Are arguments about allowing more married Catholic priests strictly left vs. right fights?

Here is a mild complaint that I never expected to make about an elite newsroom’s coverage of a hot-button Catholic issue. The Washington Post just produced a story about married Catholic priests — “A bid to allow married priests in the Amazon ignites debate about celibacy“ — and didn’t quote Father Thomas Reese. In this case, I really think they should have quoted him.

Imagine that.

Who is Reese? He is a Jesuit who has, for several decades, been an omnipresent news source and quotable progressive Catholic insider for religion-news reporters. He writes for Religion News Service and used to write for National Catholic Reporter. He was editor of America until a 2005 clash with the Vatican on doctrinal matters. Need I say more?

So why did I miss the familiar voice of Reese in this Post report on celibacy and the ongoing shortage of Catholic priests? Here is a key chunk of this story:

One new proposal to ease the shortage would allow older, married men in the region to be ordained as priests. South American bishops have advocated for the idea, and Pope Francis has indicated some willingness to narrowly open the door to married men in this specific case. But the proposal has set off a debate about whether Francis is trying to bolster the ranks of the priesthood or upend its deep-rooted traditions.

A vocal band of conservatives says permitting married priests in the Amazon could alter — and undermine — the priesthood globally, weakening the church requirement of celibacy. …

The Amazon would not be the first exception. Married Anglican ministers, in some cases, have been welcomed into the Catholic priesthood after conversions. And Eastern Catholic churches, even those in communion with Rome, allow for married men in the priesthood.

There’s more that could be said, right there, about church history.

The key is that this new door into the priesthood could be used elsewhere. And this worries You Know Who.

… Conservatives note that the rationale for installing married clerics in the Amazon exists, too, across Europe, North America and other parts of the world, where seminaries are closing and dioceses are sharing priests.

“It is the elevation of a model,” said Roberto de Mattei, president of the conservative Lepanto Foundation in Rome.

So it’s conservatives, conservatives and conservatives who are worried about this maneuver by Pope Francis. Readers, did you get that?

Now, I don’t doubt that there are conservatives who are worried about this potential Francis gambit. However, I know there are other conservatives who are worried about the thinning ranks of priests in America and the impression, often whispered behind closed doors, that some parts of the church are willing to ordain just about anyone who is willing to claim that he will be celibate.

The bottom line: This is not a simplistic left vs. right issue, these days.

This brings me to a June RNS commentary by Reese. I appreciated this slightly deeper look at the church history here.

Married Protestant ministers who become Catholic can be ordained. In addition, Catholic clergy from Eastern churches, like the Ukrainian Catholic Church, have always been permitted to be married before ordination.

Celibacy is not dogma; it is a legal requirement that can be changed.

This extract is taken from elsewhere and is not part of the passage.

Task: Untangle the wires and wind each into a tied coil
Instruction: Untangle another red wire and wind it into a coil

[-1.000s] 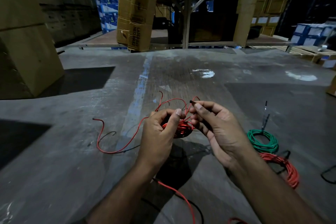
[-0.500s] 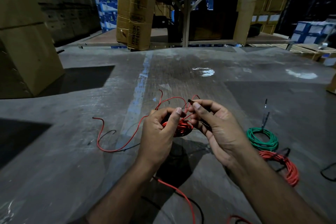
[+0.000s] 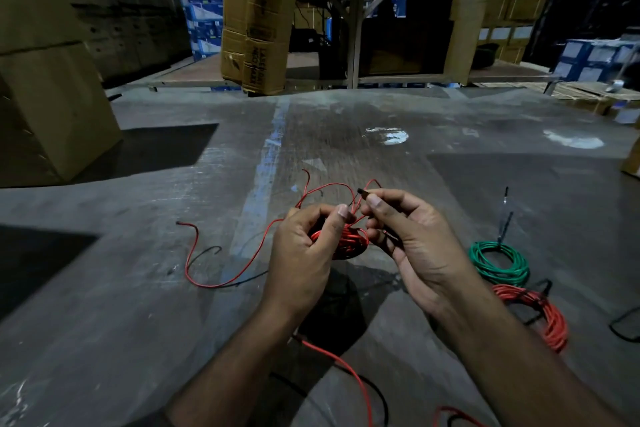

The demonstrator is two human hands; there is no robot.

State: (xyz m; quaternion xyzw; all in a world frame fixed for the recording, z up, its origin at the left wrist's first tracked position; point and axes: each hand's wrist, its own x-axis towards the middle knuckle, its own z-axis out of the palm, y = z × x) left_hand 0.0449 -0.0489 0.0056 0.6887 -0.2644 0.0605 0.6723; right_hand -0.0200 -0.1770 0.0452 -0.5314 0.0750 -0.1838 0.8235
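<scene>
A small red wire coil point(image 3: 349, 242) is held in the air between both hands, above the grey floor. My left hand point(image 3: 304, 253) grips the coil from the left, thumb up over its top. My right hand point(image 3: 412, 246) pinches a thin dark tie piece point(image 3: 363, 191) between thumb and forefinger just above the coil. A loose red wire tail point(image 3: 207, 282) runs from the coil down to the floor at the left, beside a thin black wire point(image 3: 207, 251). More red wire point(image 3: 346, 371) trails on the floor between my forearms.
A green wire coil point(image 3: 498, 262) and an orange-red wire coil point(image 3: 540, 315) lie on the floor at the right. Cardboard boxes point(image 3: 52, 107) stand at the left, a tall carton point(image 3: 256, 17) and metal racking behind. A black wire loop point(image 3: 623, 326) lies at the right edge.
Both hands stay at the red coil with almost no shift; the right hand still holds the dark tie piece at the same spot.
</scene>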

Key words there, concerning Eastern Christianity, were “have always been permitted to be married before ordination.”

But here is the Reese quote that I wished the Post has used:

Limiting ordination to “mature men” is a classic Catholic compromise aimed at limiting the fears of conservatives. The change will be portrayed as limited and exceptional.

But both traditionalists and progressives believe that once ordination is permitted in exceptional cases, it will spread to more and more situations. After all, there are other places in the world that don’t have enough priests to serve Catholics desiring the Eucharist and the sacraments.

Eventually, as in other churches, married clergy will be the norm rather than the exception.

Is Reese happy about that? Worried about that? Why does he think that Catholics on the doctrinal left and right think that, once this door is opened, it will swing open to stay?

Note to Post editors: Some of the toughest stories in modern Catholicism are not simple left vs. right battles. Talk to sharp people on both sides — including Reese — and compare notes.